I think the typical answer is “free market” but that answer doesn’t sway because:
1. Nobody bothers to explain why something could function as a free market and
2. Nobody bothers to resolve the plethora of domains that de-facto cannot operate as free markets.
So, in that sense, they don’t have answers. “Look over there!” is not an answer.
Free markets are actually not a given. We have to build them and build in systems so that they can operate as free markets. How that intersects with healthcare, public utilities, etc is complicated. IME libertarians are reductionist and simple, which is why many people have just taken the route of ignoring their arguments.
I find this comment a bit odd. There is a ton of literature on the topic, as well as lively debate online.

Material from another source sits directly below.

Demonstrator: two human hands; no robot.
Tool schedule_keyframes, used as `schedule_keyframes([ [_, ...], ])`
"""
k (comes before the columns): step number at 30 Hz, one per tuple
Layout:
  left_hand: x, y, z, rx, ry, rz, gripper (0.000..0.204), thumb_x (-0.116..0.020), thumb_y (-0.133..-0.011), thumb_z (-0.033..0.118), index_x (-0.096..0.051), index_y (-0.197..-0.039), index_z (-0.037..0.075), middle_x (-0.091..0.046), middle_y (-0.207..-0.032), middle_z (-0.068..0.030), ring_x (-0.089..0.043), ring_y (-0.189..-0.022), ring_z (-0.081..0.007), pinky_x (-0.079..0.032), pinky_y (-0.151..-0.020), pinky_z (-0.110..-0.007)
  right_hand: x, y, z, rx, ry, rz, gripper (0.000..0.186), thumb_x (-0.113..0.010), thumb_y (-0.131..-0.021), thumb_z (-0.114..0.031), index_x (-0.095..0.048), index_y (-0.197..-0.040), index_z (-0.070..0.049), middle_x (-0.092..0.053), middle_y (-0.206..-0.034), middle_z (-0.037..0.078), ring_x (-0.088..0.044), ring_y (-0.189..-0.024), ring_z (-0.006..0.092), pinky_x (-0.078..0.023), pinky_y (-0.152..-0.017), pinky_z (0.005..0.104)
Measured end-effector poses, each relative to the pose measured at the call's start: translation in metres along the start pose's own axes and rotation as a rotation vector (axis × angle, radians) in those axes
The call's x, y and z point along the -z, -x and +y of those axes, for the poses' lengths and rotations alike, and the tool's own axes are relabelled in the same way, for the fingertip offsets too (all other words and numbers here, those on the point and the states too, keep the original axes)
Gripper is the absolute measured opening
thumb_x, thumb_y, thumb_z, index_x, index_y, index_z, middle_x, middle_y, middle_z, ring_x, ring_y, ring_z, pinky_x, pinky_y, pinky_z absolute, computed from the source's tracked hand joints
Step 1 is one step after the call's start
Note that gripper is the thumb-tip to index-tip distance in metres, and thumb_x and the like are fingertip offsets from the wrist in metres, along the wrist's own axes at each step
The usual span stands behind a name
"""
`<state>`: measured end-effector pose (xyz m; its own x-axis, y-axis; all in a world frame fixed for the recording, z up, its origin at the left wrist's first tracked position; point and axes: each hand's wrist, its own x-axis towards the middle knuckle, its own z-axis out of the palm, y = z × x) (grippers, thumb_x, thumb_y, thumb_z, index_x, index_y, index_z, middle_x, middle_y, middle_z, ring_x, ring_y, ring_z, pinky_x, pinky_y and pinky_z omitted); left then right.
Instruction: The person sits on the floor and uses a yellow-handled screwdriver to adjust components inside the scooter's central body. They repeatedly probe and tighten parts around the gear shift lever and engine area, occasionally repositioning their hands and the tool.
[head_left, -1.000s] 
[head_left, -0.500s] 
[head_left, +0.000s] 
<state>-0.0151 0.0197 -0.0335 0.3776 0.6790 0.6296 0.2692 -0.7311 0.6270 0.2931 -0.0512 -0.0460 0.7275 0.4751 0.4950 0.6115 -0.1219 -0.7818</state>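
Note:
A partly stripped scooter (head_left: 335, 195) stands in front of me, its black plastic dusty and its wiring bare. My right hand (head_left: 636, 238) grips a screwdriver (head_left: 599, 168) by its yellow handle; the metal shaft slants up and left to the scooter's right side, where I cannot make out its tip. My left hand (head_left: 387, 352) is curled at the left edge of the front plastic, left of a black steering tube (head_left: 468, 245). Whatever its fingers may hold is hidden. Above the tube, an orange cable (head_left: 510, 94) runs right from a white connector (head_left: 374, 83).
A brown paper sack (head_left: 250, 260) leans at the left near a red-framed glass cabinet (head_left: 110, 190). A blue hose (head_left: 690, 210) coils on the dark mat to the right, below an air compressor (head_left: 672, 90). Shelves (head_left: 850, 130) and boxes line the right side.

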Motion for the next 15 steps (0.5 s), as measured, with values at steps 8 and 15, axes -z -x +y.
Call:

I would recommend both The Machinery of Freedom by David Friedman and Michael Huemer’s The Problem of Political Authority (specifically pt 2) as great readings on the topic.
If one judges any idea by the average discourse on internet forums, especially throwaway comments, and trolling, no idea would ever stand up to scrutiny.
I largely agree, but the bigger picture is that free market hand-wavy economics is the status quo. I’m especially critical because, in the west, it’s just accepted as fact.
Yes there is reasoning behind specific implementations. But most people don’t know that reasoning. They apply hand-wavy reasoning to fit the status-quo. That, to me, is a problem: one which doesn’t exist in other economic theories by their nature. For alternative theories, it requires active effort and reading, because it’s alternative.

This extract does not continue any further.